You might be making your lenders/creditors richer and yourself poorer if you’re in a hurry to pay off your debts. Though debts are considered bad, sometimes paying them off at the right time make sense.
Before you arrange money to kill your debts, check out some of the pros and cons of paying back your debts early.
First and foremost intention of anyone who wants to pay back his/her loan fast is to save money on interest payment. Interests won’t get you anywhere except digging out more money from you. The more you’re current on your loan, the less you pay toward the interests.
No one can measure your satisfaction that you’ll have after paying off all your debts. Doing so will make you free from the grip of creditors. This marks the end of collection calls. Hence, you can concentrate on other financial activities, which got delayed due to your debt payments.
Once your debts are paid off, use that money, which you’ve been making the monthly debt payments, toward something fruitful.

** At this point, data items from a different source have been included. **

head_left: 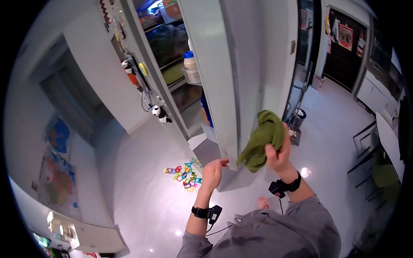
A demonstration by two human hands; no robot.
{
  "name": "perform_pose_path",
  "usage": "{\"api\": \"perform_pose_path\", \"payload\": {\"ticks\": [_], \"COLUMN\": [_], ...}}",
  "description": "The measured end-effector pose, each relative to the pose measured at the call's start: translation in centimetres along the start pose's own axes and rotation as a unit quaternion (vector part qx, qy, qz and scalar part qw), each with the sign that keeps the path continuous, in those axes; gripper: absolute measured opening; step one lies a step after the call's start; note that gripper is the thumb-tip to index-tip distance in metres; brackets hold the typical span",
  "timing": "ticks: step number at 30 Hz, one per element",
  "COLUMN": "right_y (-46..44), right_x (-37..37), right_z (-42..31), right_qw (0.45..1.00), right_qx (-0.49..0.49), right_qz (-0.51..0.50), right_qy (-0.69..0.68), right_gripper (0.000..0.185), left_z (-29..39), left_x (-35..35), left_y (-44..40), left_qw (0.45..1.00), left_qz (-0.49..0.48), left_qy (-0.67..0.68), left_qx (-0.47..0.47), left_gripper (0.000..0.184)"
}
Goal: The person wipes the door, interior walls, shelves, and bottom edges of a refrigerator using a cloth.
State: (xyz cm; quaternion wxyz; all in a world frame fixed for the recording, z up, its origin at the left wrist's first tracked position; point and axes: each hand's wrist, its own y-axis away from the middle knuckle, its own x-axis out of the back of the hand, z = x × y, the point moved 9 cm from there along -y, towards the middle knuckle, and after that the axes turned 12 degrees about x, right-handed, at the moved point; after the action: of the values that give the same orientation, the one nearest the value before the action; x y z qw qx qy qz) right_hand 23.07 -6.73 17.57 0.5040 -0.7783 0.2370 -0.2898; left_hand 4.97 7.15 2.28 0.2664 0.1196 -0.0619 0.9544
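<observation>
Both hands are up in the head view, and it's my right hand [279, 155] doing the gripping: thumb pressed on the near side, fingers partly hidden, clutching a bunched green cloth [263, 137]. Look at how it sits, left of that palm, folded top rising above the thumb, one end drooping toward my left hand [211, 176]. And the left, over here, lower down, fingers held together and reaching to the bottom edge of the open fridge door [215, 77]; whether they touch it or pinch anything, I can't tell. So the cloth is between my two hands, up and to the right of the left one, apart from its fingers, right of the door's edge. Inside the door, a blue-capped jar [189, 61] stands above a clear bin. Down on the floor [142, 172], left of my left hand, colourful plastic pieces [186, 176] lie scattered. Around my left wrist, a black strap [201, 212]; another circles the right, above my grey sleeve [307, 208].
</observation>
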Motion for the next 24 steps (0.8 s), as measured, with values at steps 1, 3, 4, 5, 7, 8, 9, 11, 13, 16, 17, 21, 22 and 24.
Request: {"api": "perform_pose_path", "payload": {"ticks": [1, 3, 4, 5, 7, 8, 9, 11, 13, 16, 17, 21, 22, 24], "right_y": [-1.0, -0.8, -1.4, -0.9, -0.9, -0.8, -0.6, -0.5, -0.5, 1.6, 2.5, 1.5, 0.7, -1.7], "right_x": [1.7, 3.0, 5.2, 5.4, 7.3, 7.1, 7.1, 8.4, 8.9, 8.9, 9.0, 11.1, 11.9, 13.4], "right_z": [-1.2, -3.8, -4.5, -5.4, -6.7, -7.0, -7.2, -7.2, -8.0, -5.5, -4.1, -3.2, -3.1, -2.8], "right_qw": [0.998, 0.991, 0.989, 0.988, 0.98, 0.972, 0.963, 0.952, 0.897, 0.866, 0.841, 0.799, 0.803, 0.803], "right_qx": [0.038, 0.073, 0.085, 0.076, 0.096, 0.12, 0.143, 0.132, 0.163, 0.146, 0.142, 0.201, 0.186, 0.192], "right_qz": [0.03, 0.09, 0.074, 0.087, 0.041, 0.028, 0.017, -0.003, -0.038, -0.05, -0.063, -0.039, -0.049, -0.066], "right_qy": [0.026, 0.063, 0.092, 0.106, 0.172, 0.2, 0.227, 0.274, 0.409, 0.477, 0.519, 0.566, 0.565, 0.561], "right_gripper": [0.048, 0.042, 0.041, 0.04, 0.038, 0.038, 0.039, 0.04, 0.04, 0.034, 0.033, 0.029, 0.031, 0.037], "left_z": [2.0, 4.9, 7.1, 8.8, 11.2, 12.3, 13.4, 15.5, 15.6, 15.5, 15.6, 16.5, 16.6, 16.9], "left_x": [-0.7, -0.2, -1.8, -0.8, -2.1, -1.9, -2.2, -3.9, -6.3, -9.8, -11.1, -16.2, -17.6, -19.6], "left_y": [-0.2, -0.4, -0.5, 0.3, 0.7, 0.6, -0.2, 0.5, 0.7, 0.6, 0.4, 0.5, 0.6, 0.6], "left_qw": [0.998, 0.988, 0.977, 0.96, 0.946, 0.932, 0.934, 0.904, 0.904, 0.892, 0.889, 0.888, 0.885, 0.88], "left_qz": [-0.009, -0.036, 0.015, 0.057, 0.119, 0.152, 0.138, 0.167, 0.167, 0.178, 0.184, 0.178, 0.183, 0.192], "left_qy": [-0.031, -0.084, -0.067, -0.083, -0.038, -0.034, -0.034, -0.097, -0.136, -0.195, -0.214, -0.247, -0.27, -0.292], "left_qx": [-0.056, -0.126, -0.2, -0.261, -0.298, -0.327, -0.327, -0.381, -0.37, -0.366, -0.36, -0.345, -0.333, -0.322], "left_gripper": [0.037, 0.036, 0.035, 0.034, 0.025, 0.021, 0.021, 0.015, 0.013, 0.011, 0.011, 0.012, 0.013, 0.014]}}
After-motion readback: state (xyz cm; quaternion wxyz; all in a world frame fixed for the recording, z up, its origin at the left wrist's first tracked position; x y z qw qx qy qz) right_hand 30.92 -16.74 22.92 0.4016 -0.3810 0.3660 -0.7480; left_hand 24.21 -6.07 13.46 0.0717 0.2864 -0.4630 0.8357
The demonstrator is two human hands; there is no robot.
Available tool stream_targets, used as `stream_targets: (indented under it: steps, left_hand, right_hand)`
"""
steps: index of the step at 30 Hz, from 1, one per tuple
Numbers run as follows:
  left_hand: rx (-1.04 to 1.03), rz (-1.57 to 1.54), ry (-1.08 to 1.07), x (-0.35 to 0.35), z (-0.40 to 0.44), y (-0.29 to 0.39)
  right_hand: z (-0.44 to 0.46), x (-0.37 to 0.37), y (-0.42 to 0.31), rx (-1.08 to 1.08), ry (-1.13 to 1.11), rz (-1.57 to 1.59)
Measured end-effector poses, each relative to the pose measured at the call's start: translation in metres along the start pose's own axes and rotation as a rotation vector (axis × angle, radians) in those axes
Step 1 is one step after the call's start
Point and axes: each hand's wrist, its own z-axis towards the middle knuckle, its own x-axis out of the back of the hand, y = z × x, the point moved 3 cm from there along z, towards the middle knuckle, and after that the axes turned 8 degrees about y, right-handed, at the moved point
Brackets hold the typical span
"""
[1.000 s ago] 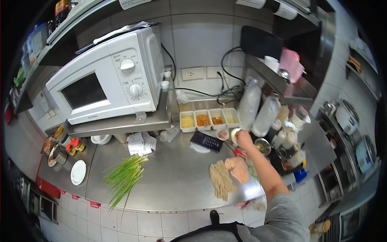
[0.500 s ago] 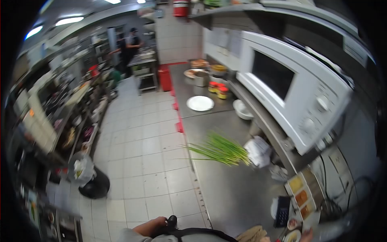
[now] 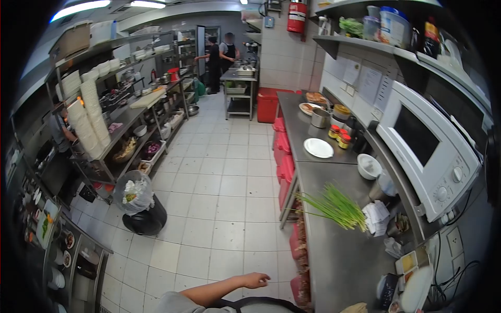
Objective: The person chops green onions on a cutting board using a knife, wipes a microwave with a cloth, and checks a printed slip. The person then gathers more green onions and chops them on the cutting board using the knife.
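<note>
My left hand (image 3: 257,280) is low in the middle of the view, over the tiled floor and left of the steel counter (image 3: 334,261). Its fingers are loosely spread and it holds nothing. My right hand does not show. At the lower right a white rounded object (image 3: 416,290) stands tilted beside the small sauce containers (image 3: 406,262) and a dark keypad device (image 3: 387,291); what supports it is hidden. Green stalks (image 3: 336,207) lie on the counter against white paper slips (image 3: 377,218). Part of a beige cloth (image 3: 355,309) shows at the bottom edge.
A white microwave (image 3: 425,138) stands over the counter's right side. Farther back are a white plate (image 3: 318,148), a white bowl (image 3: 369,166) and jars (image 3: 339,136). A lined bin (image 3: 143,214) stands on the floor. Two people (image 3: 222,57) are at the far end; another stands left.
The view has swung left, from the counter to the aisle. My left hand has come into view and moved out over the floor. My right hand has left the view, and the white rounded object now shows.
</note>
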Motion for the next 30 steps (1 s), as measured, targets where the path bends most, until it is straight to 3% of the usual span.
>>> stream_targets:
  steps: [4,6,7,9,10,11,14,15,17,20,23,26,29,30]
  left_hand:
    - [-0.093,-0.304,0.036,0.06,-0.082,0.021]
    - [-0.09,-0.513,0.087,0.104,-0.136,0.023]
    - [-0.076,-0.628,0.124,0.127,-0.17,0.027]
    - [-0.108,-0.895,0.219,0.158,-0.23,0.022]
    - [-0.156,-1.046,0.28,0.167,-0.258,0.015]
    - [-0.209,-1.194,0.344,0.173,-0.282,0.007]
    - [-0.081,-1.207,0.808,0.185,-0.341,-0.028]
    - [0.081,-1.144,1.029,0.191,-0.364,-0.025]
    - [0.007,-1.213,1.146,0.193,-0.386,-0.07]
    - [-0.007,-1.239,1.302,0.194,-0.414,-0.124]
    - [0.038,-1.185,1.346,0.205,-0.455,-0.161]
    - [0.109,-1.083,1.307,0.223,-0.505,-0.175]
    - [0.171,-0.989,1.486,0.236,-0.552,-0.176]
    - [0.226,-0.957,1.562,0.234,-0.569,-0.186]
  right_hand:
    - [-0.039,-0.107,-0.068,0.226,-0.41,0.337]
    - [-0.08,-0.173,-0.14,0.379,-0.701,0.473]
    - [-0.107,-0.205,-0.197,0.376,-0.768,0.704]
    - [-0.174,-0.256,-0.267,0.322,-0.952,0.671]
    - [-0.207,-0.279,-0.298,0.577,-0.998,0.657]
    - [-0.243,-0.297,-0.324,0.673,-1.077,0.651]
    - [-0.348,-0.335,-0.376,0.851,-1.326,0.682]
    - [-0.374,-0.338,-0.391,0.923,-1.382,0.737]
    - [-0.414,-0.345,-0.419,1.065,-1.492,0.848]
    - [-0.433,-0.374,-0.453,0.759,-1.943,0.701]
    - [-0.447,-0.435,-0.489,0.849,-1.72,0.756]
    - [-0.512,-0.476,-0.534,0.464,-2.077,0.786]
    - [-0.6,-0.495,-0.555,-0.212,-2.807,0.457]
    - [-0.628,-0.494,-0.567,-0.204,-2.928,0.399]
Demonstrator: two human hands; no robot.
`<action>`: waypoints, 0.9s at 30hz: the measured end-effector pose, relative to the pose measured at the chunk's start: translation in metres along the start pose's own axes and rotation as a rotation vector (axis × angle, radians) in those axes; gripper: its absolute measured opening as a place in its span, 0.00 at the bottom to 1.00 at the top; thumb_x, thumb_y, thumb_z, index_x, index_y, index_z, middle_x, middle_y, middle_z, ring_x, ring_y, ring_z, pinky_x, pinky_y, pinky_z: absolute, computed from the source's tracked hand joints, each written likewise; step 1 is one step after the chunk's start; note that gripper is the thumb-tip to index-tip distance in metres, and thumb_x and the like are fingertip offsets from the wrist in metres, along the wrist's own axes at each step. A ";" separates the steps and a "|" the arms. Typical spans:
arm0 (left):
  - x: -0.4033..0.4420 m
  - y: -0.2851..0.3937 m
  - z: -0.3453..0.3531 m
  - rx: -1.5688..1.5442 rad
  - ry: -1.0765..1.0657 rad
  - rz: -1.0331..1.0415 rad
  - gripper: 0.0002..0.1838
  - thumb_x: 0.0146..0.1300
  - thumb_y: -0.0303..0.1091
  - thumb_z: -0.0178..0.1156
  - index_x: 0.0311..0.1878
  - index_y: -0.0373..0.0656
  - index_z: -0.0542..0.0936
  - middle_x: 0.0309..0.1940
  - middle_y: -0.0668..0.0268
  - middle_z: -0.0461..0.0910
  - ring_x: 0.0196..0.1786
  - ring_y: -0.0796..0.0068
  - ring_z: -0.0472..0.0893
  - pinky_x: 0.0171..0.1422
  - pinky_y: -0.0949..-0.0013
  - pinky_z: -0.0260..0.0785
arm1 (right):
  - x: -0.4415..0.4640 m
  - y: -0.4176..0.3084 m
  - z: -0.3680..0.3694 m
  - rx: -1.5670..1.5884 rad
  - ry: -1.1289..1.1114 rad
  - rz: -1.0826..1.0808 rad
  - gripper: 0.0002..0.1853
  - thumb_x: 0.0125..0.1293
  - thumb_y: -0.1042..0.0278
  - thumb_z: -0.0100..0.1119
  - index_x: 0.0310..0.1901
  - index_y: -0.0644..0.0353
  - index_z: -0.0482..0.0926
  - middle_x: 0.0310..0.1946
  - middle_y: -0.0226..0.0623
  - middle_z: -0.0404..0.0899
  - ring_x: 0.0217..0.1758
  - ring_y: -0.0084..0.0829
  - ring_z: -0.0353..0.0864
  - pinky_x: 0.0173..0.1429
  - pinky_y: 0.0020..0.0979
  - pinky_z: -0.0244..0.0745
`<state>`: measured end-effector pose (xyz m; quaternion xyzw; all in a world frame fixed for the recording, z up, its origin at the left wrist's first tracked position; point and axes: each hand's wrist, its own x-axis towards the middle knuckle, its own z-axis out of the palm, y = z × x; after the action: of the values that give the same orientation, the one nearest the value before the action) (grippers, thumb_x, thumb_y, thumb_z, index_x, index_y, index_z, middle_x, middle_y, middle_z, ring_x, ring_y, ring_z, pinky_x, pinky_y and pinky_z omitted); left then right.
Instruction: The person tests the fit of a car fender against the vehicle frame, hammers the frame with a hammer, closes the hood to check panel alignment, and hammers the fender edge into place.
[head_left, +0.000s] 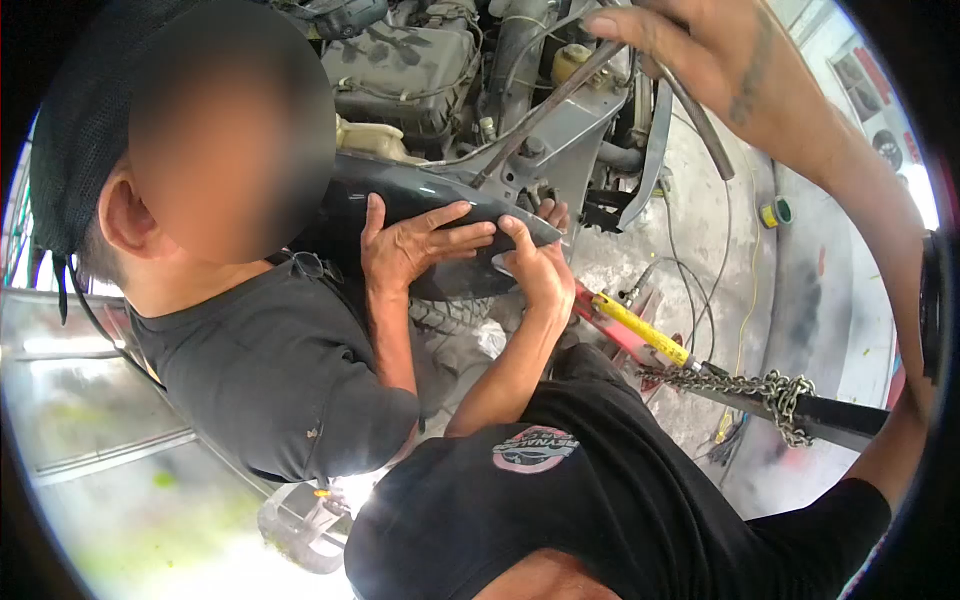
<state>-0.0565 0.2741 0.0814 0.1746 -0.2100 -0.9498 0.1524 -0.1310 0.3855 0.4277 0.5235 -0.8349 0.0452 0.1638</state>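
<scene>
While the right hand (700,60) is closed round a metal bar (550,115), the left hand (540,275) is clamped on the pointed end of a dark curved panel (460,278), thumb on its face, some fingers hidden. Panel sits along the side of an open engine bay (410,75), above a tyre (455,314). Bar slants down from the right hand to the panel's upper edge; cannot tell whether its tip touches. A second length of metal comes out on the other side of the same hand; the join, if any, lies under the grip.

Co-worker in dark shirt (270,370) leans in close. Co-worker's hand (410,245) lies spread on the panel face, fingers pointing toward the left hand, just beside its thumb.

Engine bay: ribbed cover, hoses, a yellowish reservoir (572,63) near the bar.

Floor (620,270) is grey and stained. On it, past the panel's pointed end: red equipment with a yellow cylinder (645,328), loose cables, a small round container (775,212) well apart. Chain (790,400) is looped over a dark beam (850,420), its run leading toward the yellow cylinder.
</scene>
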 end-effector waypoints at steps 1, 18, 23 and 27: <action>0.001 -0.001 -0.002 -0.004 -0.002 0.001 0.44 0.71 0.66 0.60 0.65 0.28 0.67 0.55 0.46 0.81 0.56 0.54 0.85 0.68 0.53 0.74 | 0.002 -0.006 -0.017 -0.052 -0.341 -0.054 0.24 0.82 0.59 0.51 0.69 0.68 0.71 0.45 0.52 0.86 0.31 0.34 0.87 0.31 0.33 0.84; 0.001 0.004 0.007 0.013 0.022 0.019 0.46 0.71 0.66 0.61 0.66 0.27 0.63 0.54 0.43 0.81 0.55 0.51 0.85 0.69 0.50 0.74 | 0.038 -0.031 -0.037 0.142 -0.532 0.375 0.11 0.78 0.68 0.57 0.52 0.67 0.82 0.25 0.37 0.82 0.23 0.26 0.77 0.22 0.26 0.68; 0.000 0.004 -0.001 -0.047 -0.033 -0.055 0.46 0.69 0.63 0.63 0.74 0.37 0.58 0.60 0.52 0.75 0.60 0.55 0.81 0.70 0.51 0.74 | 0.030 -0.075 0.011 0.120 0.286 0.522 0.14 0.77 0.72 0.57 0.60 0.67 0.76 0.22 0.37 0.80 0.20 0.25 0.77 0.22 0.30 0.69; -0.001 0.003 0.004 -0.027 0.004 0.007 0.43 0.71 0.64 0.62 0.69 0.33 0.62 0.56 0.47 0.79 0.56 0.52 0.84 0.68 0.51 0.75 | 0.007 -0.013 -0.012 -0.267 -0.303 -0.086 0.22 0.80 0.58 0.52 0.65 0.64 0.70 0.30 0.40 0.85 0.24 0.34 0.83 0.29 0.35 0.82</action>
<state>-0.0567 0.2729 0.0867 0.1736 -0.1975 -0.9517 0.1585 -0.1196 0.3761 0.4398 0.5330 -0.8256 -0.1519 0.1060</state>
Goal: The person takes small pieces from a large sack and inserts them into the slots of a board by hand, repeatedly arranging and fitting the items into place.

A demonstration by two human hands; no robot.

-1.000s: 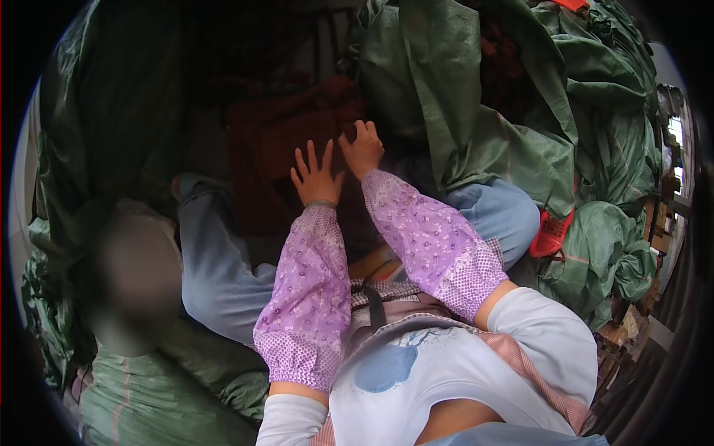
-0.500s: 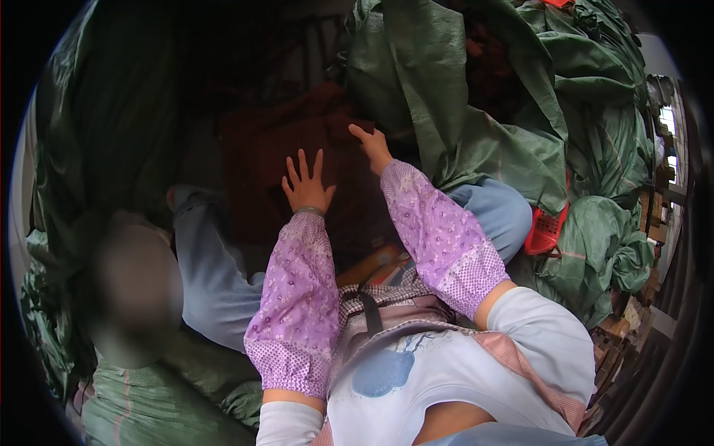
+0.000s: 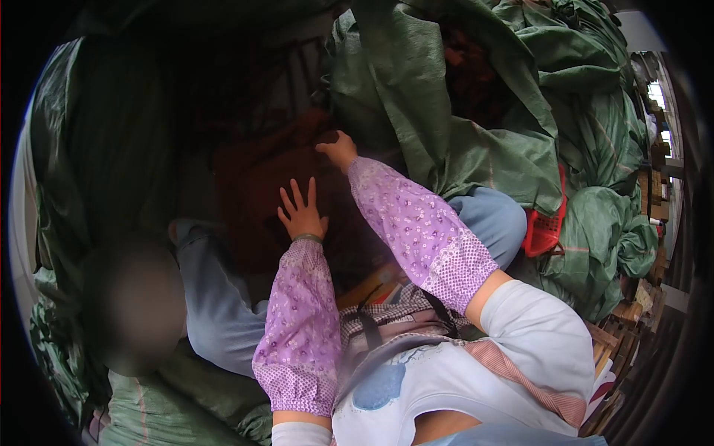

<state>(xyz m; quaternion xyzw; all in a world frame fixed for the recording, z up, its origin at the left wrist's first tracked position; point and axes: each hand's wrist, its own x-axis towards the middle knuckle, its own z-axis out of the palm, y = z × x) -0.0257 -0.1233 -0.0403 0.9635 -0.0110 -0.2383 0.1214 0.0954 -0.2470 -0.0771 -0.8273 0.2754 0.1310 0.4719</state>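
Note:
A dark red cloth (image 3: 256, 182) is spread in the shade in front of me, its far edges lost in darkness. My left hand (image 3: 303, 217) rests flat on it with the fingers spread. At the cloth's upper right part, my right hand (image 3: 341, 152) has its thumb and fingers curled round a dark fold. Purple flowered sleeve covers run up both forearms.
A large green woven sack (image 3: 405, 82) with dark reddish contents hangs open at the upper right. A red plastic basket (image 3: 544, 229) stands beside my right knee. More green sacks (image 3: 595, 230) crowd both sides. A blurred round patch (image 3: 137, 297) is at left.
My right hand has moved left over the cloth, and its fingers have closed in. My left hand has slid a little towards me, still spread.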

Maybe you can invest it in a new car, home, or an emergency fund that you wanted to do for a long time.
As you can see, repaying your debts faster will give you a monetary freedom to purchase whatever you want (but, don’t forget your financial limits even if you have loads of cash!).
Creditors see you as a responsible borrower if you have a low credit utilization ratio. It’s possible if you make timely bill payments and pay off your credit card debts (if any) as soon as possible. In this case, quick debt repayment will prove beneficial for your finances. Moreover, not having a credit card for the fear of incurring debt is also bad for your financial health.
Some lenders charge you a prepayment penalty if you pay more than enough for your loan. It’s because they’d lose money on interest if you pay off the loan (such as, mortgage and auto loan) before time. Check out the fine prints for prepayment penalties before you make a speedy repayment on your loan.
Whenever you’re pouring extra cash toward your debts, you’re actually saving less for yourself. Therefore, you may have to suppress your desire to go on a vacation for now.
You won’t get tax deductions on loan interest if you pay back the loan too early. Usually, interests of student loan and mortgage are tax deductible. Hence, you have to pay more tax if you pay off your loan beforehand.
When your efforts are totally focused on debt repayment, you might be overlooking other vital financial investments like paying for an emergency fund or life insurance. This way, you’re paving the way for additional financial complexities in your life.
As per Elle Kaplan, CEO of LexION Capital Management in New York City, “if you play the long game, in the end, you could be better off investing and not paying down debt.”
Invest the money which you’re paying extra on your loan toward something meaningful, such as start a business. It helps in better utilization of the cash you have.
From the above discussion, it’s clear that you must check out both the pros and cons before making early payments on your loan.